▶ Aim of the exercise
Retype the whole of the data exactly.
-- Supplied material follows --
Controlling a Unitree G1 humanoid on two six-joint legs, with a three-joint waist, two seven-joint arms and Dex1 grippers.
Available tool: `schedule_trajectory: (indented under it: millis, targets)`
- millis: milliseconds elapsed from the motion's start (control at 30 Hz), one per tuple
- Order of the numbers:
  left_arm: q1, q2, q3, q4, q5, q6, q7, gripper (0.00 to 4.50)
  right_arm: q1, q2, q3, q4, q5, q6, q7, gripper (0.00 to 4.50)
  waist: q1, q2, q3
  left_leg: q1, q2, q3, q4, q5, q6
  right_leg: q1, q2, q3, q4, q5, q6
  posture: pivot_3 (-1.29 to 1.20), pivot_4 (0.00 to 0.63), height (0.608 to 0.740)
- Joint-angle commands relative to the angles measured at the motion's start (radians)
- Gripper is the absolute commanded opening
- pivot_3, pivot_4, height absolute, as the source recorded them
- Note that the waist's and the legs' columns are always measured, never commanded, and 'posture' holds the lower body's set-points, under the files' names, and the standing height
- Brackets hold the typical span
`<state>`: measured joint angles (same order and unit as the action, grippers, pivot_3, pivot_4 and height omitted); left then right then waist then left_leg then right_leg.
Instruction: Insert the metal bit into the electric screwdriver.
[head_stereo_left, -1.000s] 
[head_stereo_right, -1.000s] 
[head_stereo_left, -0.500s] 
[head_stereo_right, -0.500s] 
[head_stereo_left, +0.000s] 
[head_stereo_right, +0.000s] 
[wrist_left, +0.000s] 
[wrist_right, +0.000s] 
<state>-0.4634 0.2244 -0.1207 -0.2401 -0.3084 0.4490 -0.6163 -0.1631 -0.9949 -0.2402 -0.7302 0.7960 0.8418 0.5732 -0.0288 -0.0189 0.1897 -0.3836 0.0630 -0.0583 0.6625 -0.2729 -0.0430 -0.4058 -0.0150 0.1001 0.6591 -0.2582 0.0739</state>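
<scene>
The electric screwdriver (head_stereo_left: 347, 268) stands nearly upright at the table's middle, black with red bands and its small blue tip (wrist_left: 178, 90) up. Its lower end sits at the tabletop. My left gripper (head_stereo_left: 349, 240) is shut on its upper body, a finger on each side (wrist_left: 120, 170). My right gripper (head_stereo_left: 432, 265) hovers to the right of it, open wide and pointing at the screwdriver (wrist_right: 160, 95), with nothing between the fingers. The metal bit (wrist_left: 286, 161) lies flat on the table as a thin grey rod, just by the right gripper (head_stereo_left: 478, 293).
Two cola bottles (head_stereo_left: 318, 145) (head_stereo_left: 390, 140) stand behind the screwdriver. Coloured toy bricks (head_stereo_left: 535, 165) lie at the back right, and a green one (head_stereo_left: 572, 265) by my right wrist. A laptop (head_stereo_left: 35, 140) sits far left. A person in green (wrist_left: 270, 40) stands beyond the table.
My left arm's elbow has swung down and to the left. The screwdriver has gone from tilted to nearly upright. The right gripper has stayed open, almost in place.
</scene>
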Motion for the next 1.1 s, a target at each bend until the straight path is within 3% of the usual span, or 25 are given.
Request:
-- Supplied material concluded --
▶ Solution to the problem
Controlling a Unitree G1 humanoid on two six-joint legs, with a three-joint waist, two seven-joint arms and Dex1 grippers.
Available tool: `schedule_trajectory: (indented under it: millis, targets)`
- millis: milliseconds elapsed from the motion's start (control at 30 Hz), one per tuple
- Order of the numbers:
  left_arm: q1, q2, q3, q4, q5, q6, q7, gripper (0.00 to 4.50)
  right_arm: q1, q2, q3, q4, q5, q6, q7, gripper (0.00 to 4.50)
  waist: q1, q2, q3
  left_leg: q1, q2, q3, q4, q5, q6
  right_leg: q1, q2, q3, q4, q5, q6
  posture: pivot_3 (-1.29 to 1.20), pivot_4 (0.00 to 0.63), height (0.608 to 0.740)
- Joint-angle commands relative to the angles measured at the motion's start (radians)
- Gripper is the absolute commanded opening
- pivot_3, pivot_4, height absolute, as the source recorded them
- Note that the waist's and the legs' columns are always measured, never commanded, and 'posture' holds the lower body's set-points, under the files' names, and the standing height
- Brackets hold the typical span
`<state>`: measured joint angles (same order and unit as the action, grippers, pivot_3, pivot_4 and height omitted); left then right then waist then left_leg then right_leg.
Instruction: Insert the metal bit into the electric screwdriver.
[head_stereo_left, -1.000s] 
[head_stereo_right, -1.000s] 
[head_stereo_left, -0.500s] 
[head_stereo_right, -0.500s] 
[head_stereo_left, +0.000s] 
[head_stereo_right, +0.000s] 
[wrist_left, +0.000s] 
[wrist_right, +0.000s] 
<state>-0.4634 0.2244 -0.1207 -0.2401 -0.3084 0.4490 -0.6163 -0.1631 -0.9949 -0.2402 -0.7302 0.7960 0.8418 0.5732 -0.0288 -0.0189 0.1897 -0.3836 0.0630 -0.0583 0.6625 -0.2729 -0.0430 -0.4058 -0.0150 0.1001 0.6591 -0.2582 0.0739</state>
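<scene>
The electric screwdriver (head_stereo_left: 347, 268) stands nearly upright at the table's middle, black with red bands and its small blue tip (wrist_left: 178, 90) up. Its lower end sits at the tabletop. My left gripper (head_stereo_left: 349, 240) is shut on its upper body, a finger on each side (wrist_left: 120, 170). My right gripper (head_stereo_left: 432, 265) hovers to the right of it, open wide and pointing at the screwdriver (wrist_right: 160, 95), with nothing between the fingers. The metal bit (wrist_left: 286, 161) lies flat on the table as a thin grey rod, just by the right gripper (head_stereo_left: 478, 293).
Two cola bottles (head_stereo_left: 318, 145) (head_stereo_left: 390, 140) stand behind the screwdriver. Coloured toy bricks (head_stereo_left: 535, 165) lie at the back right, and a green one (head_stereo_left: 572, 265) by my right wrist. A laptop (head_stereo_left: 35, 140) sits far left. A person in green (wrist_left: 270, 40) stands beyond the table.
My left arm's elbow has swung down and to the left. The screwdriver has gone from tilted to nearly upright. The right gripper has stayed open, almost in place.
</scene>
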Motion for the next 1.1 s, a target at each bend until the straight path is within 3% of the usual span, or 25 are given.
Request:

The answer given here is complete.